When you reach the line containing "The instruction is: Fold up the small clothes", stop after it; until then, copy each line of the listing exactly, starting with the first.

> _Source data_
☆ ☆ ☆
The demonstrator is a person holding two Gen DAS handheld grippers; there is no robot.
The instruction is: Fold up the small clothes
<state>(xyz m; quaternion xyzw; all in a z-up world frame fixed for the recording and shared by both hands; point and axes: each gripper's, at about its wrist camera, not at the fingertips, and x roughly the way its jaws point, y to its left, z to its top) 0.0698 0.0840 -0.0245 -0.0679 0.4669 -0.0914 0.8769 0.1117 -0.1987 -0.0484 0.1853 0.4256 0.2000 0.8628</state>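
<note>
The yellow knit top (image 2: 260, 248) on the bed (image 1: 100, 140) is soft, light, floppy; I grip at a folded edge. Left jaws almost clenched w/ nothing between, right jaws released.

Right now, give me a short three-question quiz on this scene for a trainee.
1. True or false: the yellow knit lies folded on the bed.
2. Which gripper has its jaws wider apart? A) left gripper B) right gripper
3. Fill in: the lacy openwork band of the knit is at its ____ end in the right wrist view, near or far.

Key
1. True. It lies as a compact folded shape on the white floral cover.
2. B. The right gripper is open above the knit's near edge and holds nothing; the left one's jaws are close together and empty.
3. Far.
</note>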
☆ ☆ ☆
> _Solution to this task_
The demonstrator is a person holding two Gen DAS handheld grippers; there is no robot.
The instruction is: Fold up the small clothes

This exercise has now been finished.